╔══

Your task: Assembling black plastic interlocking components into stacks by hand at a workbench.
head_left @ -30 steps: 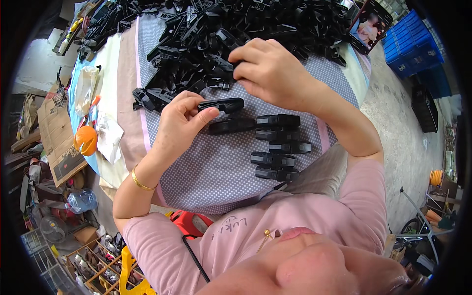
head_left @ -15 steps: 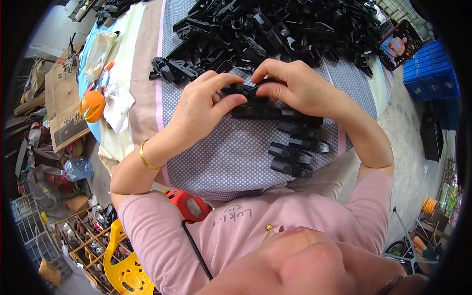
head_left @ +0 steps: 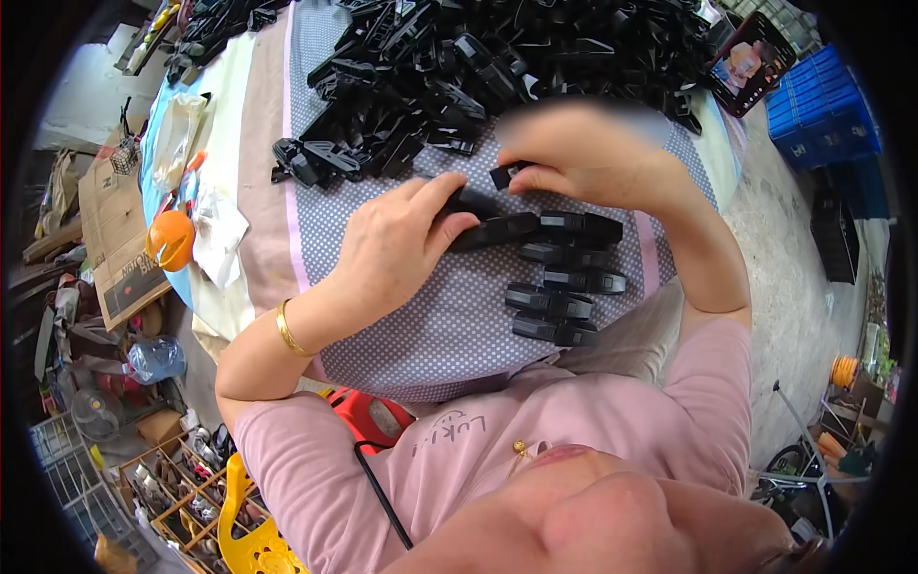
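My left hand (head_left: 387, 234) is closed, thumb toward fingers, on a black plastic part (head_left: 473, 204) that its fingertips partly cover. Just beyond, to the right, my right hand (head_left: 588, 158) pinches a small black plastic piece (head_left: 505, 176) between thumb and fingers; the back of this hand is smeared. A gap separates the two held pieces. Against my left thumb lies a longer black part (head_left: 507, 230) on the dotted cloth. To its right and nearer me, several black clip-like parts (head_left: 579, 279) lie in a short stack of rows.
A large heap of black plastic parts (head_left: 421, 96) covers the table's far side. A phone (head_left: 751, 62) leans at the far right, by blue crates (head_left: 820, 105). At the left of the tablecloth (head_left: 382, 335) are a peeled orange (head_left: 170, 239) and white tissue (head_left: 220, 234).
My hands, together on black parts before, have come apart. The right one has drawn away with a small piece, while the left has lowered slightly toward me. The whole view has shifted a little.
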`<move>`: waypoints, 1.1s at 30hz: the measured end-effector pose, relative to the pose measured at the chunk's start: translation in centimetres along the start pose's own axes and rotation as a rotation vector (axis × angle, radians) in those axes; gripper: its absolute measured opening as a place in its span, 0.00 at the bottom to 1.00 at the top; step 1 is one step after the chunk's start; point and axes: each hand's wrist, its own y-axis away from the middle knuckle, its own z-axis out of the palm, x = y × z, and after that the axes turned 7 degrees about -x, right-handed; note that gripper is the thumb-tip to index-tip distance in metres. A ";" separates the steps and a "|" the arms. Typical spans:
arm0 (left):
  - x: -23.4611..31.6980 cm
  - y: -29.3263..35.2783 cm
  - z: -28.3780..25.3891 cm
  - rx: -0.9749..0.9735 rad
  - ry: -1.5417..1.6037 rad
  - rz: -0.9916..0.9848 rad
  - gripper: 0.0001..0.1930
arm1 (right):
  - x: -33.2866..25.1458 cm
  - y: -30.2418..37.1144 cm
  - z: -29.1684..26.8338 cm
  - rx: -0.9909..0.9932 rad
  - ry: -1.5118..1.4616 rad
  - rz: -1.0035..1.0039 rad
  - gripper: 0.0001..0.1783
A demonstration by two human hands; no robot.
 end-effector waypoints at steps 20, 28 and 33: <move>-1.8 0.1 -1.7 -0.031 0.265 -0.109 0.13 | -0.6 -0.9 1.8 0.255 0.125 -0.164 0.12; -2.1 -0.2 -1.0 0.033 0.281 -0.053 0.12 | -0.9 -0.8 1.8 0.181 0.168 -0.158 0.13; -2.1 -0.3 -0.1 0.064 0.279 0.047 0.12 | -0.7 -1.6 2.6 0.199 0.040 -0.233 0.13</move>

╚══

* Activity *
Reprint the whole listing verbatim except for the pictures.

* Reply *
Your task: Assembling black plastic interlocking components into stacks by hand at a workbench.
head_left @ -30 steps: 
head_left @ -15 steps: 
head_left @ +0 steps: 
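My left hand (head_left: 387, 234) is closed, thumb toward fingers, on a black plastic part (head_left: 473, 204) that its fingertips partly cover. Just beyond, to the right, my right hand (head_left: 588, 158) pinches a small black plastic piece (head_left: 505, 176) between thumb and fingers; the back of this hand is smeared. A gap separates the two held pieces. Against my left thumb lies a longer black part (head_left: 507, 230) on the dotted cloth. To its right and nearer me, several black clip-like parts (head_left: 579, 279) lie in a short stack of rows.
A large heap of black plastic parts (head_left: 421, 96) covers the table's far side. A phone (head_left: 751, 62) leans at the far right, by blue crates (head_left: 820, 105). At the left of the tablecloth (head_left: 382, 335) are a peeled orange (head_left: 170, 239) and white tissue (head_left: 220, 234).
My hands, together on black parts before, have come apart. The right one has drawn away with a small piece, while the left has lowered slightly toward me. The whole view has shifted a little.
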`<move>`: waypoints, 1.1s at 30hz: the measured end-effector pose, relative to the pose measured at the chunk's start: translation in centimetres along the start pose's own axes and rotation as a rotation vector (axis × angle, radians) in those axes; gripper: its absolute measured opening as a place in its span, 0.00 at the bottom to 1.00 at the top; step 1 is one step after the chunk's start; point and axes: each hand's wrist, its own y-axis away from the middle knuckle, its own z-axis out of the palm, x = y × z, and after that the axes turned 7 degrees about -x, right-handed; note that gripper is the thumb-tip to index-tip distance in metres. A ";" separates the steps and a "|" the arms. Typical spans:
arm0 (left):
  - x: -23.4611..31.6980 cm
  - y: -29.3263..35.2783 cm
  - z: -28.3780..25.3891 cm
  - rx: -0.9749..0.9735 rad
  - ry: -1.5417..1.6037 rad
  - rz: -0.9916..0.9848 rad
  - gripper: 0.0001..0.1930
arm1 (right):
  - x: -33.2866..25.1458 cm
  - y: -30.2418..37.1144 cm
  - z: -29.1684..26.8338 cm
  - rx: -0.9909..0.9932 rad
  - ry: -1.5118..1.4616 rad
  - rz: -1.0035..1.0039 rad
  - gripper: 0.0001..0.1783
A demonstration by two human hands; no robot.
 end-effector waypoints at steps 20, 28 and 33: <move>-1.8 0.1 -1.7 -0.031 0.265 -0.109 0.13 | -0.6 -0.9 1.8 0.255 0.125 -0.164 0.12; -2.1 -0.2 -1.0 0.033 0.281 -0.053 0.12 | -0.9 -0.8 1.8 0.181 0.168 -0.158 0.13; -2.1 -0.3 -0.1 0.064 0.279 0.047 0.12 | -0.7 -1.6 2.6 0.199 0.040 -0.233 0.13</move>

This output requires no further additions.